* **What is expected**
Reproduce all the data, character for character.

* **Information supplied**
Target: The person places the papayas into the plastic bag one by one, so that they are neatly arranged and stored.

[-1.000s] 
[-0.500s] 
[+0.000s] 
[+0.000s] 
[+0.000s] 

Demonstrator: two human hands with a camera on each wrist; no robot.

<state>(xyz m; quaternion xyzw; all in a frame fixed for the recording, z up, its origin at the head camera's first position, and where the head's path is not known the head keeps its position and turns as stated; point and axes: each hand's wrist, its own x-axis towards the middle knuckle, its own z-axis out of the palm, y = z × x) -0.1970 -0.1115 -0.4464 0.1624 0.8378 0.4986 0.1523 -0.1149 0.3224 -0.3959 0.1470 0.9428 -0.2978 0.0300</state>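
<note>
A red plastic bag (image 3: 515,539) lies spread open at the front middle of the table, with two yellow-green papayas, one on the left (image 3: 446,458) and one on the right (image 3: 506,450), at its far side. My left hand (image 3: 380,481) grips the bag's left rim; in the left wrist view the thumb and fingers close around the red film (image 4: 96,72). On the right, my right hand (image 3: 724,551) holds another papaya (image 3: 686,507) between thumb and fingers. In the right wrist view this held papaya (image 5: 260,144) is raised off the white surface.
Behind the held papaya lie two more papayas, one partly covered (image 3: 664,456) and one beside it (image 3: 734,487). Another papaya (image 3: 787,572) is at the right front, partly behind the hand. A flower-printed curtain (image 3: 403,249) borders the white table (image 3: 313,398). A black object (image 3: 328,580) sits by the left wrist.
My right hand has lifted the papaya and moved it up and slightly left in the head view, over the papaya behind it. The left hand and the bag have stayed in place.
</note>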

* **Task result**
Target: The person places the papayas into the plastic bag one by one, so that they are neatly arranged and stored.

[-1.000s] 
[-0.500s] 
[+0.000s] 
[+0.000s] 
[+0.000s] 

Demonstrator: two human hands with a camera on each wrist; no robot.

<state>(xyz m; quaternion xyzw; all in a frame fixed for the recording, z up, its origin at the head camera's first position, and where the head's path is not known the head keeps its position and turns as stated; point and axes: each hand's wrist, its own x-axis towards the middle knuckle, its own z-axis out of the palm, y = z × x) -0.1970 -0.1115 -0.4464 0.1624 0.8378 0.4986 0.1523 -0.1149 0.3224 -0.3959 0.1470 0.9428 -0.2978 0.0300</state>
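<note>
A red plastic bag (image 3: 515,539) lies spread open at the front middle of the table, with two yellow-green papayas, one on the left (image 3: 446,458) and one on the right (image 3: 506,450), at its far side. My left hand (image 3: 380,481) grips the bag's left rim; in the left wrist view the thumb and fingers close around the red film (image 4: 96,72). On the right, my right hand (image 3: 724,551) holds another papaya (image 3: 686,507) between thumb and fingers. In the right wrist view this held papaya (image 5: 260,144) is raised off the white surface.
Behind the held papaya lie two more papayas, one partly covered (image 3: 664,456) and one beside it (image 3: 734,487). Another papaya (image 3: 787,572) is at the right front, partly behind the hand. A flower-printed curtain (image 3: 403,249) borders the white table (image 3: 313,398). A black object (image 3: 328,580) sits by the left wrist.
My right hand has lifted the papaya and moved it up and slightly left in the head view, over the papaya behind it. The left hand and the bag have stayed in place.
</note>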

The answer has been given in its entirety.